Today at noon we saw a pair right down in front of our house in the sheep pasture. Got a few hasty pictures:
This presentation by Krista Roessingh tells the story about one of their their nesting sites.
For several years now I have been growing a very successful and attractive lily in the pond which I originally bought from a local plant store as a reddish-orange kaffir Lily, Schizostylis coccinea.

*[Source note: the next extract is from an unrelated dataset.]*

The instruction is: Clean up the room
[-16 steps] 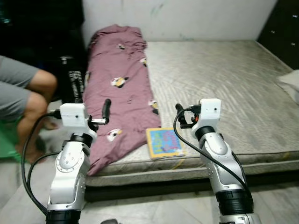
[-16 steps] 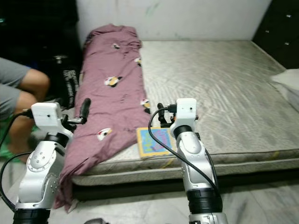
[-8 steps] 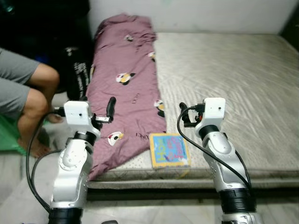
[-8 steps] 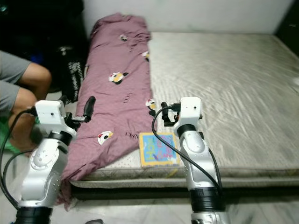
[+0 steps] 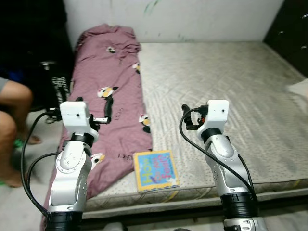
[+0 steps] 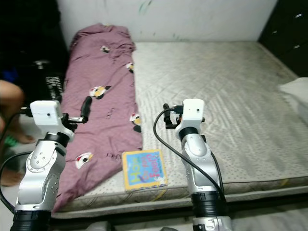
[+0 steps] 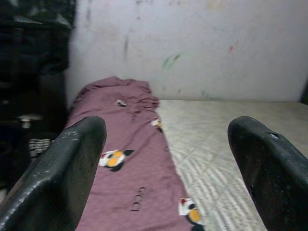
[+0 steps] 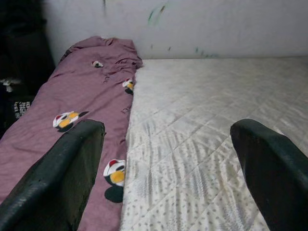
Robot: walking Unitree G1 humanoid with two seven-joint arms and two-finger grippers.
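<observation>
At the left edge of the head views a seated person's bare knee and lower leg (image 5: pixel 10 126) are cut off by the frame, and the black furniture (image 5: pixel 33 43) in the upper left is too dark to read. A white pillow corner (image 6: pixel 294 92) is clipped at the right edge, and the dark drawer unit (image 6: pixel 293 29) in the upper right is only partly shown. The maroon blanket printed with small penguin figures (image 5: pixel 108 82) lies lengthwise down the left side of the bare grey quilted mattress (image 5: pixel 226 77), its lower end hanging over the near edge. A colourful square children's book with a yellow border (image 5: pixel 155 170) lies flat on the mattress near the lower centre, its left edge touching the blanket. The left gripper (image 7: pixel 163 168) and the right gripper (image 8: pixel 166 168) both hover above the bed with fingers spread wide, holding nothing. Compared with half a second ago, the camera has swung rightward, so the person sits further out of frame.
</observation>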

The interesting thing is that it reproduces from seeds very well –and last year a pale pink variety came from a seedling. I kept these plants in the same pot and overwintered in the greenhouse. Normally the red flowers appear in August, but when I set it back in the pond in March, after continuing to bloom most of the winter, it flowered again for a month. Then in early June the pink-flowered plant came into bloom and is still flowering in July. All the other “scarlet river lilies” (see political correctness comment below”) that were left in the pond over winter will bloom again in late summer.
A number of interesting points come up when researching this plant:
1. The “pink” variety I have does not correspond to either of the pink varieties mentioned in this reference . “Schizostylis coccinea ‘Mrs Hegarty’ was named by Sir Frederick Moore, the Director of Glasnevin Botanic Garden, after the lady who discovered a chance pink seedling in her garden in County Galway in 1914. She was persuaded to show her plant at the RHS show in London in 1919. It was immediately successful and was given an Award of Merit. Schizostylis coccinea ‘Mrs Hegarty’ has deep rose-pink flowers and yellow anthers and has been rather superceded by the cultivar ‘Sunrise’ which is also pink. Schizostylis coccinea ‘Viscountess Byng’ has pale pink petals and the anthers are purple brown. This cultivar is later flowering and is named after the dedicated rock gardener of the 1920’s. Her flower beds were sometimes temporarily covered in water.”
Reference: “St. Andrews Botanic Garden Flower of the Month”However the anthers of the pink variety I have are pink!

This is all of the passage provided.